So, we’ve talked about how when communities have a common cause/topic and a platform for people to connect on that you have the start of something powerful. Without a facilitator, it’s easy for communities to die off after the initial excitement or for them to be taken over by specific personalities.
You’ll notice that I didn’t say community manager. I think of it less as management and that you’re really there to make a safe place for conversations (or really connections) between people to exist in a way where both users feel safe.

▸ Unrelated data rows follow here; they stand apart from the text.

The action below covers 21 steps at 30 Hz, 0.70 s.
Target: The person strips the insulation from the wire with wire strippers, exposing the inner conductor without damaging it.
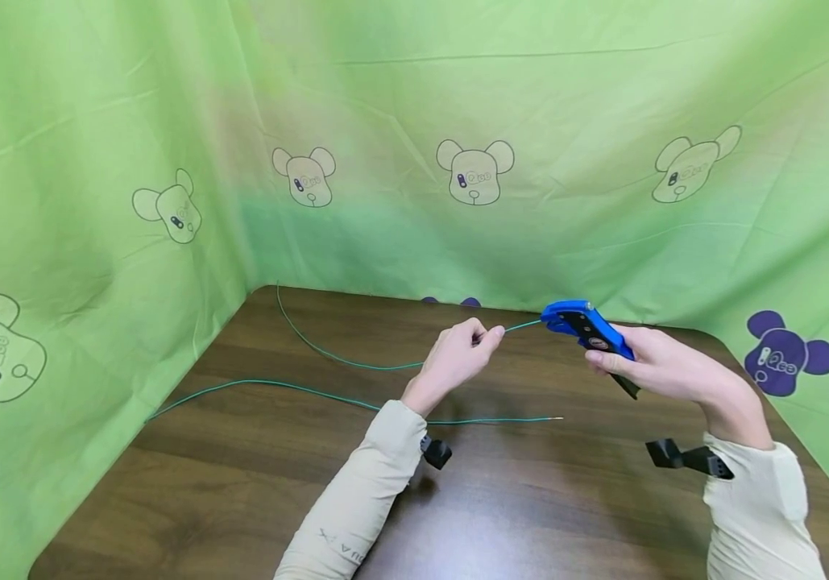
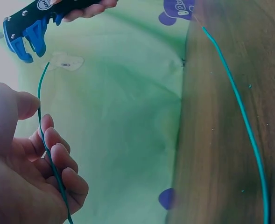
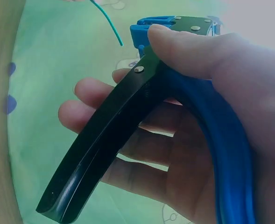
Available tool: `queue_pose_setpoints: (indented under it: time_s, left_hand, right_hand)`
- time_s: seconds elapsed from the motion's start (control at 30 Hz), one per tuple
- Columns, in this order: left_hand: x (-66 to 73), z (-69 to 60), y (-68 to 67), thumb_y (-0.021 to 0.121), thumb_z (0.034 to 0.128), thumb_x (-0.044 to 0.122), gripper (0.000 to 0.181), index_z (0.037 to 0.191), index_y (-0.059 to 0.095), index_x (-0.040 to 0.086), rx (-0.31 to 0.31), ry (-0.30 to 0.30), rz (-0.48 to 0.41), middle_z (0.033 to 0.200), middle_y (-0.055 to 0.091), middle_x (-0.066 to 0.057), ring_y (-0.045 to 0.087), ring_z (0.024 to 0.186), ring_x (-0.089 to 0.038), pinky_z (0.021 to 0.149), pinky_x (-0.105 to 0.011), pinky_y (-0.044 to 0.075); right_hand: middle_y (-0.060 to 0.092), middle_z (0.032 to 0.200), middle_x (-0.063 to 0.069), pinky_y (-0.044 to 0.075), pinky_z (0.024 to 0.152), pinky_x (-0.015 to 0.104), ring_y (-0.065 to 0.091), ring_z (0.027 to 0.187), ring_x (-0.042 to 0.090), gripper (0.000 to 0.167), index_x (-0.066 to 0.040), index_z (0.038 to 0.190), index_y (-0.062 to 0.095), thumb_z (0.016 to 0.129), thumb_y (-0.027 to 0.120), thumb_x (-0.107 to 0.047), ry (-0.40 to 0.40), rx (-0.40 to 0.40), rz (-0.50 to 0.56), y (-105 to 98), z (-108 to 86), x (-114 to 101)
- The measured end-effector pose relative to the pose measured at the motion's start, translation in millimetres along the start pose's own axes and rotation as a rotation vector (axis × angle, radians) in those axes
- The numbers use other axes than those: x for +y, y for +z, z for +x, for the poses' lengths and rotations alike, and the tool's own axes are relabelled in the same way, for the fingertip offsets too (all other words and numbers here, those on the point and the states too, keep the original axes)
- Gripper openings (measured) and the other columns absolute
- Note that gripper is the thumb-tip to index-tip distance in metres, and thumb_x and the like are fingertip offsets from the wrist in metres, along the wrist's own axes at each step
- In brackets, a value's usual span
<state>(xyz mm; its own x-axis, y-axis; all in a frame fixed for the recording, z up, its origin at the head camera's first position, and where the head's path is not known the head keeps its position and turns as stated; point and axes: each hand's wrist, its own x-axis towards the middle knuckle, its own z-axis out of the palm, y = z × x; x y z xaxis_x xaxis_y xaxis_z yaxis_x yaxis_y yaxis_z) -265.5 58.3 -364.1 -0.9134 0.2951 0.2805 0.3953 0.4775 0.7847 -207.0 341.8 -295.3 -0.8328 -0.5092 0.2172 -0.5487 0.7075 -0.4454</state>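
My left hand (image 1: 458, 354) pinches a thin green wire (image 1: 523, 325) between thumb and fingers, near the wire's tip. My right hand (image 1: 675, 374) grips a blue and black wire stripper (image 1: 588, 324), its handles spread apart in the right wrist view. The stripper's blue head points left toward the left hand. In the left wrist view, the wire's tip (image 2: 48, 63) stands a little short of the blue head (image 2: 30, 44). Below the left hand, another length of green wire (image 1: 298, 389) lies on the table, with a bare metal end (image 1: 557, 418).
The brown wooden table (image 1: 530, 524) is bordered by green cloth (image 1: 385, 97) at the back and sides. The held wire's far part (image 1: 327, 353) curves back to the table's left rear. Whether both lengths are one wire, I cannot tell. Tiny green specks (image 2: 250, 86) dot the tabletop.
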Motion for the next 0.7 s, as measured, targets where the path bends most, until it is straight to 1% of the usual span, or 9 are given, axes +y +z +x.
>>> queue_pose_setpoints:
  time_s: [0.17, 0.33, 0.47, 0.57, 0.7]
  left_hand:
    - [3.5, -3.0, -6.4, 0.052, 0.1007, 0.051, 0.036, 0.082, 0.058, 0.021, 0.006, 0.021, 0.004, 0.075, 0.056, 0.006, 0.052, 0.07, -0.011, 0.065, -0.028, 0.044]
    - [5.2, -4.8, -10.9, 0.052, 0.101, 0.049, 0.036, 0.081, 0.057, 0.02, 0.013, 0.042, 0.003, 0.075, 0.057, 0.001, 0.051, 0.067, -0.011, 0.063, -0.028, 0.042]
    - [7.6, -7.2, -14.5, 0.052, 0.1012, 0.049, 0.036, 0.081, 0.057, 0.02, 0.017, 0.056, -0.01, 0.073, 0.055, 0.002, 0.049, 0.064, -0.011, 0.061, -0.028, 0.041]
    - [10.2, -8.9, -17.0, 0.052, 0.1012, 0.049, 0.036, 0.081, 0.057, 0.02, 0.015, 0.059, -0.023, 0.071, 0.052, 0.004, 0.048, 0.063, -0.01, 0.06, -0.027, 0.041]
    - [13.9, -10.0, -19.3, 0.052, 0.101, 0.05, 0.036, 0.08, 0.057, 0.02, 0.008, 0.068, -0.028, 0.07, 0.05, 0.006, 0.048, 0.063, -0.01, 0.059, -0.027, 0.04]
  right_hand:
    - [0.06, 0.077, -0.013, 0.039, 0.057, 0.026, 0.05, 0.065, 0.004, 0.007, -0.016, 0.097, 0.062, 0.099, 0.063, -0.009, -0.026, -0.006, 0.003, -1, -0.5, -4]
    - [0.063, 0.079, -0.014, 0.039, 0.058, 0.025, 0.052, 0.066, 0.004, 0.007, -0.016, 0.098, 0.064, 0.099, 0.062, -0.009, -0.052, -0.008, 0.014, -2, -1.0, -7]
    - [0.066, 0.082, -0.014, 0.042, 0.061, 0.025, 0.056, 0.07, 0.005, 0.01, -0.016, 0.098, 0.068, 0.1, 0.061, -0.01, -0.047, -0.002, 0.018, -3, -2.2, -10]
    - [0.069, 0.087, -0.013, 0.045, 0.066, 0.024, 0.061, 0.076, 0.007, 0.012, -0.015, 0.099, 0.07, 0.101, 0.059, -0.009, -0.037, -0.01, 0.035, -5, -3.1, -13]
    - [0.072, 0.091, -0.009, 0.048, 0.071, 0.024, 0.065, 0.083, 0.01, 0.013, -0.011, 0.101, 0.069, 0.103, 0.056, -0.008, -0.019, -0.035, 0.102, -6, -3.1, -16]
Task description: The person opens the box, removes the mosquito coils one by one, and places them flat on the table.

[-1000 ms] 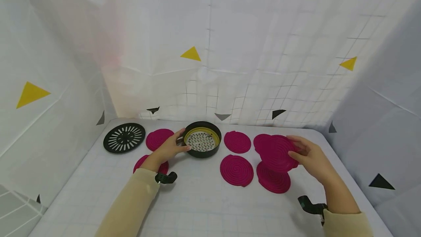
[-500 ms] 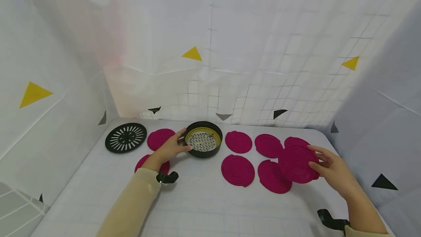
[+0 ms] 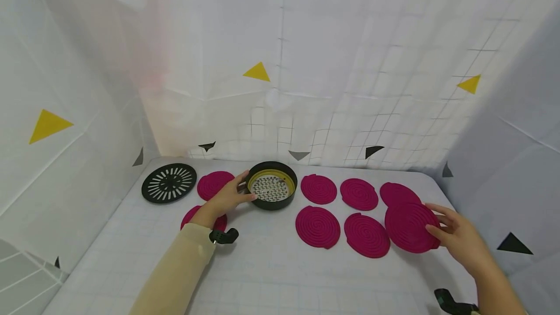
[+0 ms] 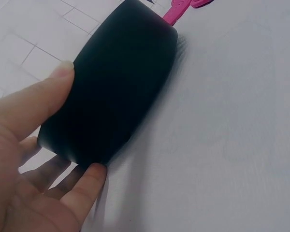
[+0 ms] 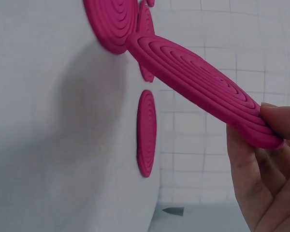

My dad works with an international student ministry at Michigan State University called the Friendship House. Him and the Executive Director Rich are community facilitators. Their first job isn’t to teach English as a second language. It’s to create a place where the magic can happen and making sure all the right people show up. It’s about setting up the table & chairs. It’s about making sure the coffee is brewing in the back of the room.
As I’ve said before, I manage the DC Tech Facebook Group. It has more than 1700 people who want to be able to share & consume information about what’s happening within the technology & startup sectors within the Washington, DC area.
When you have that many people (and even when you have fewer), your community is wrought with all kinds of potential issues. People just want to showboat about themselves, which is good in small doses but can be overdone. Certain personalities will dominate conversations. Things will get posted that are irrelevant.
You need a community facilitator. You need someone who’s going to uphold guidelines of conduct that help the community to operate more smoothly. Granted enforcing these guidelines might not be taken lightly by the offending party but you have to do it for the greater good of the community.
Looking to start a community? Instead of trying to lead, try stepping into the background. Be the facilitator.